Two positive phase III studies of tafenoquine for the radical cure of Plasmodium vivax malaria published in The New England Journal of Medicine
GSK and Medicines for Malaria Venture (MMV) today announced the publication of positive results from two phase III studies of single-dose tafenoquine for the radical cure (prevention of relapse) of Plasmodium vivax (P. vivax) malaria in The New England Journal of Medicine.
Issued: London UK; Philadelphia US; Geneva Switzerland
Headline results from the DETECTIVE and GATHER studies, part of a comprehensive global P. vivax radical cure clinical development programme, were announced in June 2017. The results supported the approval of single-dose (1-day) tafenoquine by the U.S. Food and Drug Administration (FDA) in July 2018 (Krintafel) and the Australian Therapeutic Goods Administration (TGA) in September 2018 (Kozenis) for the radical cure of P. vivax malaria, a disease that is estimated to cause around 7.5 million clinical infections every year.
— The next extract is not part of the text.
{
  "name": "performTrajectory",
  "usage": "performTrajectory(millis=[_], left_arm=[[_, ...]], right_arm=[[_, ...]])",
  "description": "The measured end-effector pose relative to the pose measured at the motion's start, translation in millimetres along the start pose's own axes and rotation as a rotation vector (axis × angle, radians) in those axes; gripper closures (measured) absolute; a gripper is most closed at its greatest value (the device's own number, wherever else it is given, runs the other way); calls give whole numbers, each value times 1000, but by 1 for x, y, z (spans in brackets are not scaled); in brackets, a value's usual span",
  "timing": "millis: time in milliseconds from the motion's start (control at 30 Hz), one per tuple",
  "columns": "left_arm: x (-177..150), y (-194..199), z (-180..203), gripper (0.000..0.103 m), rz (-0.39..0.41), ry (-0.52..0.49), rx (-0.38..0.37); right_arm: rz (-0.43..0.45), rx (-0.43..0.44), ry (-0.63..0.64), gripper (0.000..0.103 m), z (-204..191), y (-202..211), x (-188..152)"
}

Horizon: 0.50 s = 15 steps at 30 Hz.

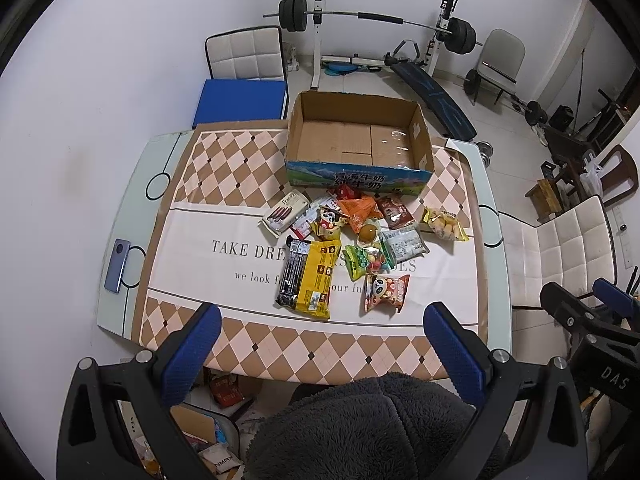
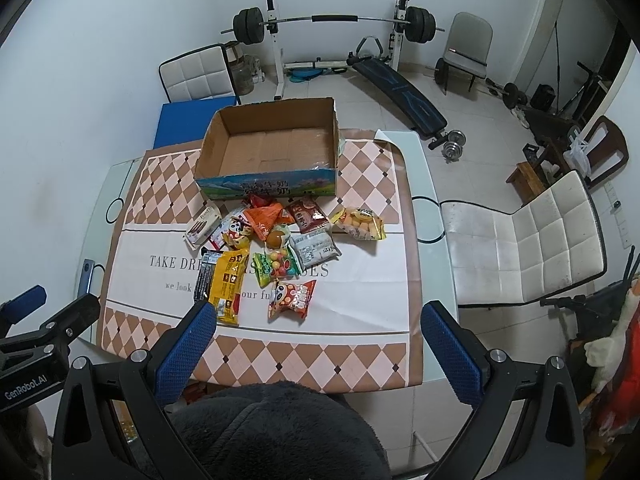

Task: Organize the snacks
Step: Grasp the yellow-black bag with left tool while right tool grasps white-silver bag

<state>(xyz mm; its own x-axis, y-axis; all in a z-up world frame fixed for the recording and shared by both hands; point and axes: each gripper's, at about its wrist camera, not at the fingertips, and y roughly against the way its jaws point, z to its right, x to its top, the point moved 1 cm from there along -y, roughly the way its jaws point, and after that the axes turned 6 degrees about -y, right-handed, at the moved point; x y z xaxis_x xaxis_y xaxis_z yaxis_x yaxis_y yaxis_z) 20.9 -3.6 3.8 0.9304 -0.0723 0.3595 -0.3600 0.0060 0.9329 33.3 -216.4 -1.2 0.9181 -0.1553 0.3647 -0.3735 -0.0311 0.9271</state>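
Several snack packets lie in a loose pile on the table in front of an open, empty cardboard box (image 1: 356, 136) (image 2: 268, 140). Nearest me are a yellow and black packet (image 1: 310, 278) (image 2: 228, 280) and a red panda packet (image 1: 386, 292) (image 2: 290, 298). A yellow packet of round snacks (image 1: 444, 224) (image 2: 360, 224) lies to the right. My left gripper (image 1: 320, 320) is open and empty, held above the table's near edge. My right gripper (image 2: 320, 320) is open and empty too, beside it; it also shows at the right of the left wrist view (image 1: 592, 300).
The table carries a checked cloth (image 1: 240, 248) (image 2: 360, 280). A phone (image 1: 118, 266) lies at its left edge. White chairs (image 2: 528, 240) (image 1: 244, 54) stand to the right and behind. A blue pad (image 1: 244, 100), a barbell rack (image 1: 320, 20) and a bench stand beyond.
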Motion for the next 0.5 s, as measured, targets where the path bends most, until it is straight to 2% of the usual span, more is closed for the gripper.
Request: performTrajectory(millis=[100,200,367,500], left_arm=[[4,-21,-9,0,3,21,18],[7,-53,-24,0,-26,68,40],[3,-123,-51,0,-124,135,61],[-4,-188,-60,0,-215,128,58]], right_arm=[[-17,15,-22,0,9,-13,1],[-63,35,-57,0,15,-44,6],[-172,82,-113,0,25,-109,13],[-274,102,-150,0,26,-174,12]])
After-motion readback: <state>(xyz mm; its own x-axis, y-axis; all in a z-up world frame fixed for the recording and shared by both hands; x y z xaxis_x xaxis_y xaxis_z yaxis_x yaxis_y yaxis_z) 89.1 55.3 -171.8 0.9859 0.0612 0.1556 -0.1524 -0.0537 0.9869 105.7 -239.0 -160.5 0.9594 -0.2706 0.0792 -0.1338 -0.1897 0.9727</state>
The existing standard of care, primaquine, must be taken for 14 days making compliance often low in endemic settings.
The DETECTIVE study, conducted in 522 patients investigated a 1-day course of tafenoquine (300mg), a 14-day course of primaquine (15mg), or placebo, with all patients also receiving a 3-day course of chloroquine to treat clinical symptoms, met its primary endpoint.1
- Using a confirmed FDA-preferred analysis (Kaplan Meier analysis), a significantly greater proportion of patients in the tafenoquine group remained relapse-free over the 6-month follow-up period compared with patients in the placebo group (62.4% vs 27.7%), with an odds ratio of 0.3, p<0.001. Further, a significantly greater proportion of patients in the primaquine group were relapse-free over the 6-month follow-up period compared with patients on placebo (69.6% vs 27.7%), with an odds ratio of 0.26, p<0.001. High compliance with primaquine treatment of greater than 95% was observed in this controlled clinical setting.
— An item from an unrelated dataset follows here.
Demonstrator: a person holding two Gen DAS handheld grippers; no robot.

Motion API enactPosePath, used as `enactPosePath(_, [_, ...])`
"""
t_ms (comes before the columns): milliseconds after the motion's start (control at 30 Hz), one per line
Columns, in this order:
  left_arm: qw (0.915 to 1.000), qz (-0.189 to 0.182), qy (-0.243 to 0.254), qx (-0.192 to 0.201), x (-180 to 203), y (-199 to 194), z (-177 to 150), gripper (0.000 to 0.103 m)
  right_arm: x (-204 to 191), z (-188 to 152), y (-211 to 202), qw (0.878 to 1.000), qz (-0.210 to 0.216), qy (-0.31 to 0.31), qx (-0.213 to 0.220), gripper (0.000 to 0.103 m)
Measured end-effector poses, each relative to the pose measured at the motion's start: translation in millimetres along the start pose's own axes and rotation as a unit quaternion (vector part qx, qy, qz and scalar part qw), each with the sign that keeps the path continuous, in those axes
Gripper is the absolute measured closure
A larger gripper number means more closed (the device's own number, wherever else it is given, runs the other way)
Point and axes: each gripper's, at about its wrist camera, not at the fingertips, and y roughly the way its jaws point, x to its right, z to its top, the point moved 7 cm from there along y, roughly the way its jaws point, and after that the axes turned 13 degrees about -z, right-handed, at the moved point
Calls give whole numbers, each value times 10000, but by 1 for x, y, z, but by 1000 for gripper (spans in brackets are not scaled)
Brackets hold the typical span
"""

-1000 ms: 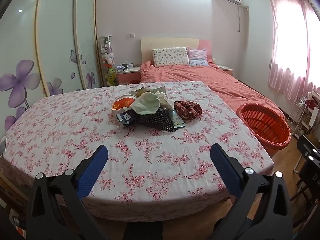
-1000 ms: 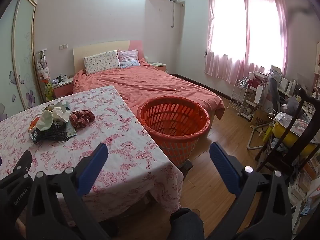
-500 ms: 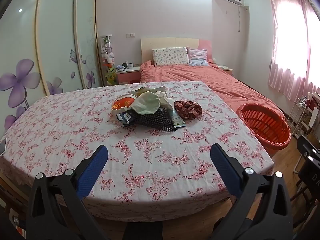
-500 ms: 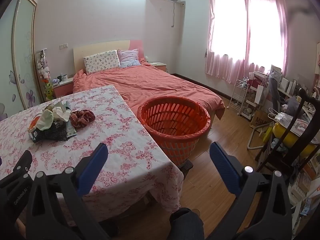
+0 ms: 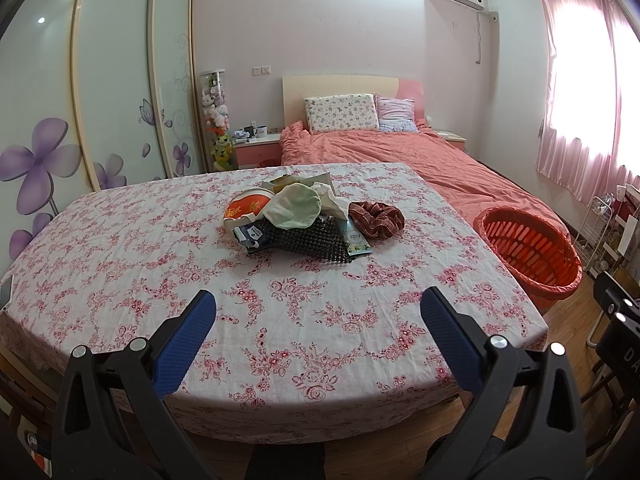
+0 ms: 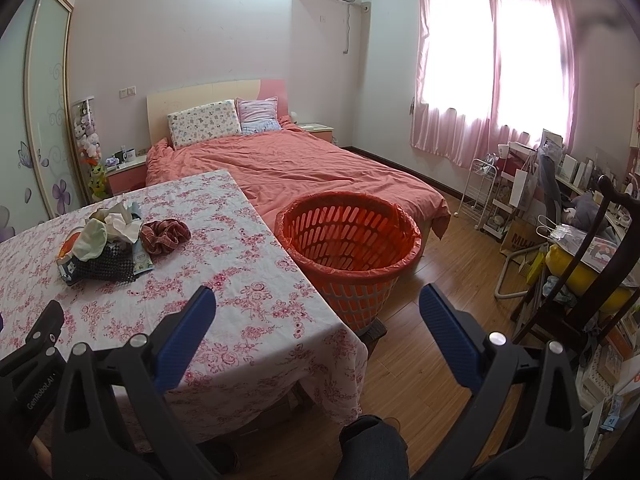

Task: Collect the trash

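Nothing has moved since a moment ago. The left gripper (image 5: 318, 312) is spread wide and holds nothing, near the front of the table with the pink flowery cloth (image 5: 120, 248). The right gripper (image 6: 318, 312) is spread wide too. The trash pile (image 5: 298, 216) sits mid-table. The orange plastic basket (image 6: 352, 240) stands on the floor beside the table.
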Motion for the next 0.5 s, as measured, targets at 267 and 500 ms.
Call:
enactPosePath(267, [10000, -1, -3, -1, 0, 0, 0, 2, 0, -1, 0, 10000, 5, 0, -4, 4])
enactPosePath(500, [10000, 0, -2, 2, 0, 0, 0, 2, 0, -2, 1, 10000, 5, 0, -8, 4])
- Adverse events from the study were consistent with the known safety profile of tafenoquine. Mild, asymptomatic declines in haemoglobin (a protein in red blood cells that carries oxygen) were observed more frequently in patients taking tafenoquine, and all recovered without intervention. The proportion of patients experiencing adverse events (AEs) in the first 29-days during the 6-month study was similar for each treatment group; the frequency was 48.8% for tafenoquine, 46.5% for primaquine, and 48.9% for placebo. The frequency of serious AEs was 8.1% for tafenoquine (n=21, 14 of which were due to decline in haemoglobin that were all mild to moderate in severity and all recovered without specific medical intervention), 3.1% (n=4) for primaquine and, 4.5% (n=6) for placebo.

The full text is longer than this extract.